- _YOUR ASSIGNMENT_:
Output the data word for word. Begin at its first line and end at the line with "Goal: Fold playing".

- _DATASET EXTRACT_:
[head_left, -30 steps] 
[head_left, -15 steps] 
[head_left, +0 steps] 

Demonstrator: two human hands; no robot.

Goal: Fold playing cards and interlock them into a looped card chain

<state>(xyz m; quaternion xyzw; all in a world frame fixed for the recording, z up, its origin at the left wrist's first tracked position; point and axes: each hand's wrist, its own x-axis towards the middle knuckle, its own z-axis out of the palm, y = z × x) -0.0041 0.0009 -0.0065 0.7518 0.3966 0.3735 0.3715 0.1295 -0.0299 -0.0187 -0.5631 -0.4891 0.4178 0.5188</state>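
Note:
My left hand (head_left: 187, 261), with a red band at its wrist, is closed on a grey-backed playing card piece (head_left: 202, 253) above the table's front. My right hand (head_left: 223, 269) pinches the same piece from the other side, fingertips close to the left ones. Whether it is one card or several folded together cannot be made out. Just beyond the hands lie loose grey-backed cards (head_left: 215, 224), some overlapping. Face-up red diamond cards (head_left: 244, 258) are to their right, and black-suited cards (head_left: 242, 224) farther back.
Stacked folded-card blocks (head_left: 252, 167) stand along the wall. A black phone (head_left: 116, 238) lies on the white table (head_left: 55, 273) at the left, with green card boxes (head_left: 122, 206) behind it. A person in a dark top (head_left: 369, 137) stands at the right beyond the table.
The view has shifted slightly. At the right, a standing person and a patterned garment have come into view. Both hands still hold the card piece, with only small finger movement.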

- _RESULT BELOW_:
[head_left, -30 steps] 
[head_left, -15 steps] 
[head_left, +0 steps] 

Demonstrator: two human hands; no robot.

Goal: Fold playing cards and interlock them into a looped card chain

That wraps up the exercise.